Parsknęłam śmiechem, Max położył się na moim ramieniu.
-Idziemy dziś na skutery wodne- wyjęczał
-Serio ?! Ale super !- zapiszczałam a on znowu zaczął jęczeć
-Nie drzyj się, ja nie przeżyje tego- powiedział
-Dobra, chodź. Postaram się Cie ogarnąć- powiedziałam za co dostałam buziaka w policzek.

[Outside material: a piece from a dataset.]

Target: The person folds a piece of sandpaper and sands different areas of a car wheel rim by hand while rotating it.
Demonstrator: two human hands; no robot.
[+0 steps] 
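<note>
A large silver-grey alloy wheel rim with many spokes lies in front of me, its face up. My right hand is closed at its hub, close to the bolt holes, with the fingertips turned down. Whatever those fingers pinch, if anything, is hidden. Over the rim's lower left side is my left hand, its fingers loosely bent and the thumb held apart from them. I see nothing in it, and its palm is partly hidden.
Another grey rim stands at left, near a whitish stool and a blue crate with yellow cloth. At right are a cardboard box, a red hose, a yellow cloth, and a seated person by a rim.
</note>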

Poszłam do łazienki się ubrać, założyłam bikini a na nie luźną, białą koszulkę sięgającą za pupę z napisem "I Love Beach". Przyniosłam Maxowi wodę i tabletki, potem wysłałam go pod prysznic. Wyglądał trochę lepiej ale bez rewelacji. Gdy chłopak się przebrał zeszliśmy razem na śniadanie. Widzą uśmiechniętego Toma przy stole na mojej twarzy od razu było widać radość. W podskokach podeszłam do stolika chłopaków. Jay i Nathan siedzieli w okularach przeciwsłonecznych, jeden grzebał widelcem w talerzu a drugi mieszał łyżką płatki. Tom szczerzył się cały czas a Siva siedział z telefonem w ręce. 
-Cześć chłopaki !- krzyknęłam radośnie a Jaythan podskoczył na krzesełkach
-Hej- mruknęli
-Cześć, Mała- powiedział Tom puszczając mi oko.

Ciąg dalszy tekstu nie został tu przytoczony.